Add Timeseries forecasting for column-major data, and introduce Timeseries output feature #3212

tgaddair · 2023-03-06T04:40:52Z

Follow-up to the work done in #1131, but for PyTorch instead of TensorFlow.

This PR adds the following:

Support for windowing over column-major timeseries data. For timeseries input features, this allows users to provide the timeseries column a ordinary numbers and then look back over a sliding window of preprocessing.window_size to form the row-major timeseries input.
Support for timeseries output feature, with similar support for column-major forecasting when preprocessing.horizon is set.
LudwigModel.forecast and ludwig forecast command that allows forecasting with a trained model.
Support for passthrough and dense encoders with timeseries inputs of constant length.
huber loss as an alternative to MAE / MSE (default for timeseries output).
mean_absolute_percentage_error (MAPE) loss and metric
Optional multiplier to apply in the projector decoder to the output after activation.

Example:

Download and unpack hourly weather data from https://www.kaggle.com/selfishgene/historical-hourly-weather-data
ludwig train --config config.yaml --dataset temperature.csv
ludwig forecast -n 10 --model_path results/experiment_run/model --dataset temperature.csv

for more information, see https://pre-commit.ci

github-actions · 2023-03-06T06:10:13Z

Unit Test Results

        6 files ±    0         6 suites ±0 7h 55m 16s ⏱️ + 22m 50s
  4 087 tests +  56   4 044 ✔️ +  56   43 💤 +1 0 ❌ - 1
12 231 runs +145 12 099 ✔️ +140 132 💤 +6 0 ❌ - 1

Results for commit 4adb4ba. ± Comparison against base commit aa49636.

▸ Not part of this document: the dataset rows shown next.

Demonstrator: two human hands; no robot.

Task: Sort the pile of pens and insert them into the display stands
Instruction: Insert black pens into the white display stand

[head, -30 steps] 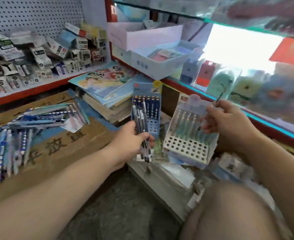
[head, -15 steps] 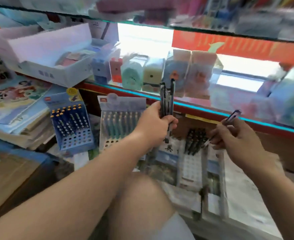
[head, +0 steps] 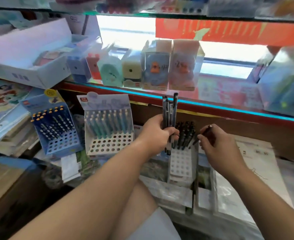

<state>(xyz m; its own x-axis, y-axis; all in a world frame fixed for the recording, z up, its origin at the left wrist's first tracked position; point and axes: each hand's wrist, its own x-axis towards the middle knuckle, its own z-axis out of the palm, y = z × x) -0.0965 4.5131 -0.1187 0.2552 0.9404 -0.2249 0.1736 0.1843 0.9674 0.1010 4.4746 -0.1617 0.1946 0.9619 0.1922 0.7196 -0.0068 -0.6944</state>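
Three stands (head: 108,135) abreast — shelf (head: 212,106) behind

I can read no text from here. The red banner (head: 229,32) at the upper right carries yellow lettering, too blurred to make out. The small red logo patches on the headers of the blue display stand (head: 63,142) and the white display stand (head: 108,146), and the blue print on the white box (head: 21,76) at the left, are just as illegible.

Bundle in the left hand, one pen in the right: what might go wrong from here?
The right hand pinches the single pen slanted beside the seated pens, so it may miss a hole or knock them. The bundle in the left hand sits close to the white stand and could slip.
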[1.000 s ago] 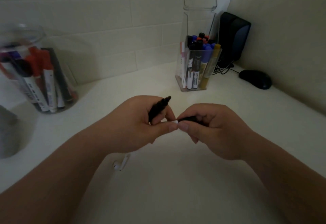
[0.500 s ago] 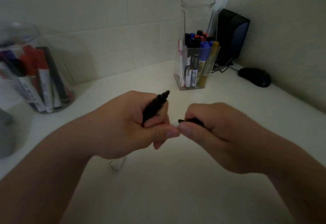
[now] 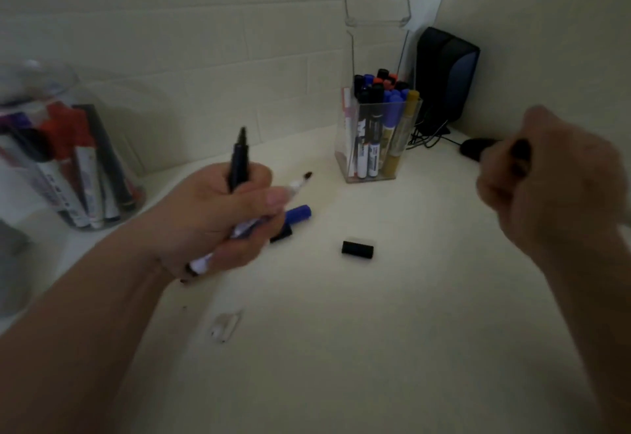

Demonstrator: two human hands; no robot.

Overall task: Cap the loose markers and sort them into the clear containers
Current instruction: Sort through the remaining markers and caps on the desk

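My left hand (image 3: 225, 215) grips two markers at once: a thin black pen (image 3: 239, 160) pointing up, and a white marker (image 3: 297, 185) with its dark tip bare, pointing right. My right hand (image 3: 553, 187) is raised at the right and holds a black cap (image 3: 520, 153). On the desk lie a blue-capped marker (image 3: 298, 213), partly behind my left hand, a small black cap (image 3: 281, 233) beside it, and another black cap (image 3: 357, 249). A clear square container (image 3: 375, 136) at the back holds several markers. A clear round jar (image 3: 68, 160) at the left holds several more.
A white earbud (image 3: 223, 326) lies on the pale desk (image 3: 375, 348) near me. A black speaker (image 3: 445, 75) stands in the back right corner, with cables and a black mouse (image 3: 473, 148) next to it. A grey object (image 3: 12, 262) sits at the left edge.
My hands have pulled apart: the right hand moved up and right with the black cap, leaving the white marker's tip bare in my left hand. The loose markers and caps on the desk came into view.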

♻️ This comment has been updated with latest results.

…o forecasting

for more information, see https://pre-commit.ci

…o forecasting

w4nderlust · 2023-03-07T21:46:51Z

ludwig/api.py

+                    next_series[feature.column] = pd.Series(preds[key].iloc[-1])
+
+            next_preds = pd.DataFrame(next_series)
+            dataset = pd.concat([dataset, next_preds], axis=0).reset_index(drop=True)


this appraoch is totally fine, but obviously we are preprocessing over and over again datapoints we have already processed, so there's something to be optimzied.

Also from a model perspective, I belive HF does something smart for caching activations for the next steps of text generation, which is kinda similar here potentially, so we can look into that roo.

Nice, yeah I think we should definitely think about improvements here. But it definitely depends on how far back / forward we want to forecast. If we're looking at +/- 100 samples this should be fine.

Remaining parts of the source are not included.